As Jonathan Brookins progresses in his career as a mixed martial artist, he also evolves as a human being.
The UFC featherweight, fresh off a ‘Knockout of the Night’ victory over Vagner Rocha at UFC on FUEL 1, appeared on The MMA Show with Mauro Ranallo today and gave a fascinating, in-depth, and unique view on his philosophies in life as he delves further along his path as a martial artist.
Although he won ‘The Ultimate Fighter: Season 12, Brookins has had an up-and-down career thus far inside the Octagon. He says it was a September 2010 loss to Erik Koch at UFC Fight Night 25 that really put things in perspective for him and changed his whole outlook on life.
While Brookins pressed Koch against the cage for much of the fight, the short bursts of offence that the Roufusport product delivered saw him as the victor in all three judges’ eyes. In a self-admitted lackluster performance, Brookins admits he carried demons into the cage with him that made it a fight against not just his opponent, but himself as well.
“With Koch, it was more personal. Things in my personal life were off-kilter and it led me to walk into the fight half-stepping,” he said. “From that I made it a point to work on myself and my issues outside of the cage and the rest would kind of follow. I kind of had a different mindset going into this Rocha fight and things came out in my favour so I’m pretty happy.”
When asked exactly what changed, Brookins wasn’t afraid to tell the truth.
“It was more like how I supplement my own feelings. I don’t really care too much for parties but I was supplementing my own emotions with substances — anything that was to my liking,” he said. “Everyone has their vices and I had my own and they weren’t necessarily healthy ones. I just kind of had to realize how to conduct a healthier lifestyle for myself that would allow me to remain focused and not take me off my path.”

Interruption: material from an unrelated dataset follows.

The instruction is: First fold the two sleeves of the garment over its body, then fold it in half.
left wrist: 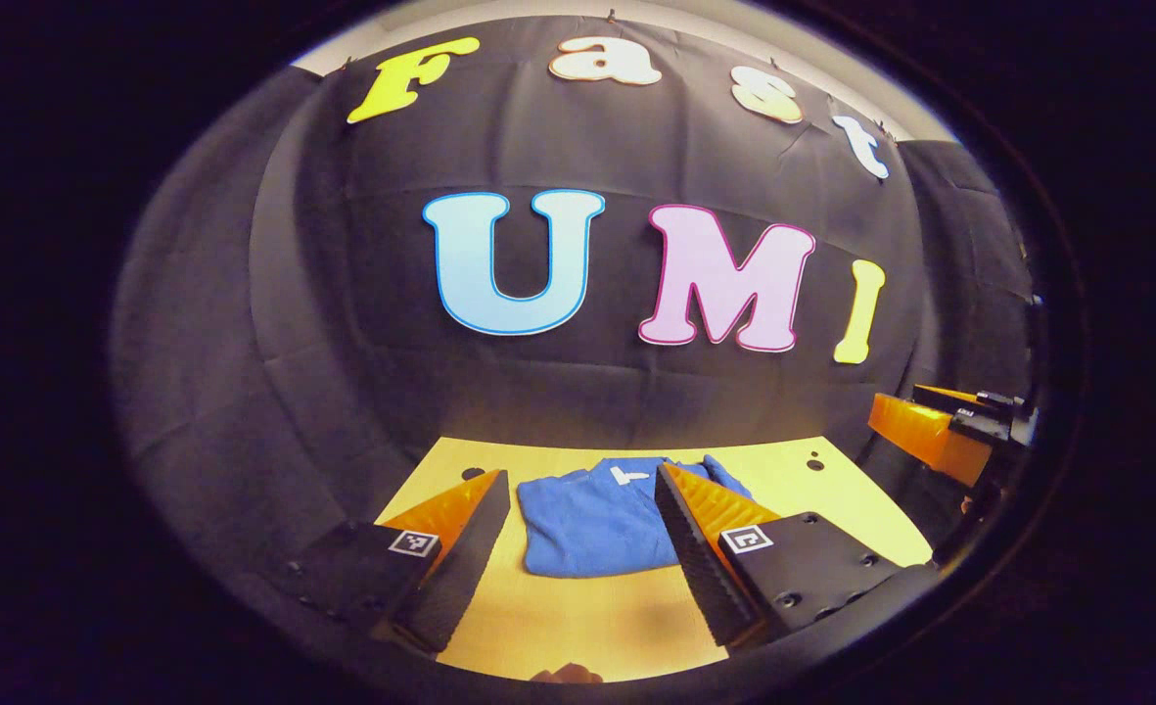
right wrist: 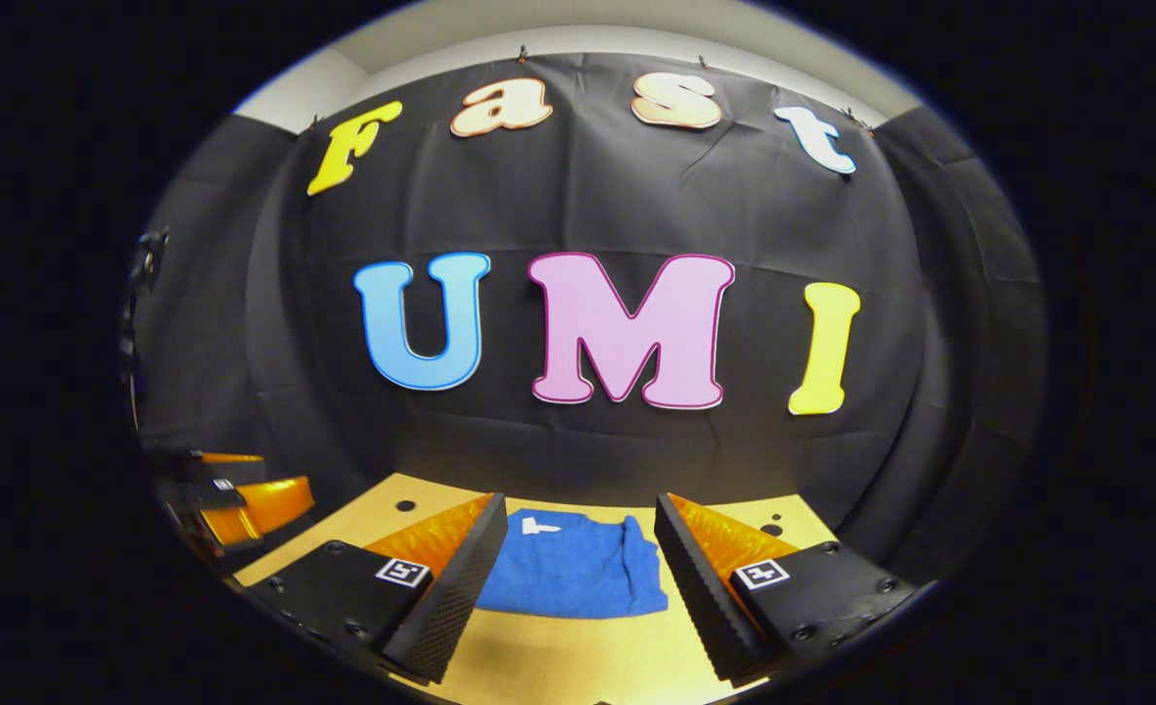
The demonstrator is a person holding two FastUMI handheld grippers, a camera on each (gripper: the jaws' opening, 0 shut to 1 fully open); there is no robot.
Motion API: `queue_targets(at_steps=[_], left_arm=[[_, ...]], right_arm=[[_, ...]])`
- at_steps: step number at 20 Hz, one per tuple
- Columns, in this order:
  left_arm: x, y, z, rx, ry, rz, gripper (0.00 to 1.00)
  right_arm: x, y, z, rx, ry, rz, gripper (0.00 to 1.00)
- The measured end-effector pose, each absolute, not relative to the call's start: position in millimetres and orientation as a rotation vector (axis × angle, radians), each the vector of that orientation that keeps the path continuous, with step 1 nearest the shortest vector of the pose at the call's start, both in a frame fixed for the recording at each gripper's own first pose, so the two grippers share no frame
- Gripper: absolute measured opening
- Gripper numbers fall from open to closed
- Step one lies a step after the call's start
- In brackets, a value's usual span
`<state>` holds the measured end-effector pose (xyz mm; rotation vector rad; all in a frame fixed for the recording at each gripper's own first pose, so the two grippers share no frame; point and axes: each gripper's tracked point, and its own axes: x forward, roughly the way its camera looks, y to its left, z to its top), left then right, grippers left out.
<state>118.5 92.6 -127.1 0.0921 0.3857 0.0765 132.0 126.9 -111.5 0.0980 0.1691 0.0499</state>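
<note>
- Blue garment (left wrist: 592, 517) lies on the yellow bench (left wrist: 812, 490), toward the far edge under the black cloth wall, roughly mid-width.
- It reads as a compact block: near hem straight, no sleeve stretching out sideways. A loose flap bunches at its far right corner in the left gripper view; whether that is a sleeve end I cannot tell.
- Judgement: sleeves look already laid over the body; whether the half fold is done or pending is not clear from this angle.
- Left gripper (left wrist: 582, 548): fingers spread wide, nothing between them, held off the cloth on the near side.
- Right gripper (right wrist: 578, 578): likewise spread and empty, near side of the garment (right wrist: 573, 578).
- The right gripper also shows at the right border of the left gripper view; the two are well apart.
- If the half fold remains: pinch both near-hem corners together, lift evenly, carry to the far edge, and keep the tucked sleeves from sliding out.
- Containers: none seen on the bench; small dark holes in its surface near the far corners.
</note>
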Motion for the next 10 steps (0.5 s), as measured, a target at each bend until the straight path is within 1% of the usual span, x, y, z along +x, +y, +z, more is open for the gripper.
queue_targets(at_steps=[3,6,8,10], left_arm=[[78.5,88.8,-131.8,0.073,0.372,0.081,0.87],[50.0,87.9,-115.8,0.093,0.329,0.090,0.87],[36.0,85.0,-101.2,0.103,0.279,0.099,0.87],[29.5,85.9,-80.2,0.107,0.180,0.113,0.85]], right_arm=[[92.6,117.5,-99.9,0.109,0.146,0.032,0.96],[53.5,115.3,-95.5,0.073,0.126,0.018,0.96],[34.8,113.0,-90.6,0.062,0.105,0.008,0.96],[26.7,105.8,-78.7,0.048,0.040,-0.007,0.96]])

He admits the fame associated with becoming a mixed martial artists fighting in promotions such as WEC and Bellator may have come a little bit too soon for him, although looking back he believes it all happened for a reason.
“I guess I did kind of enter the sport ready to party at 20 years old. I think those layers (of immaturity) weren’t fully shed,” he said. “I just had to grow up a little bit, but it took some time and some wake up calls. It was just a natural progression. I found myself on the other end of some harsh realities and I had to just wake up a bit.”
Losing is one of those harsh realities, and the loss to Koch definitely dropped him down the ladder in the UFC’s 145-pound division after an otherwise promising start to his career. But they say you learn more about yourself in defeat rather than victory, and along becoming more intimate with the life philosophies of martial arts legend Bruce Lee, Brookins is learning more and more about himself, and he expects what he knows now to help translate to more success, both inside and outside the cage, in the future.
“I’ve kind of made a connection with Bruce Lee like many other marital artists have. For me (his message of adaptation, of being ‘like water’) translates a lot outside the cage,” he said. “As a person you have to adapt to your surroundings, but also adapt to your growth, to the things you’ve understood up to now. You always have to apply new techniques and never stop growing. I’ve now found a real correlation between MMA and life that I never really had before. It allows me to enjoy BJJ more, enjoy each supplemental discipline more now that I can make that correlation between life and martial arts. Each separate martial art becomes more important to me now where as I used to see them as just attacks and if this attack wasn’t the most efficient end-all-be-all — it’s similar to religion. No one is going to be the one to take over and say this is absolute truth because there’s good in all of it. I feel like they should have a mixed religion.”
Clearly matured and armed with knowledge about himself and the world around him that he never had before, expect Brookins to make a major statement in the UFC’s featherweight division in 2012.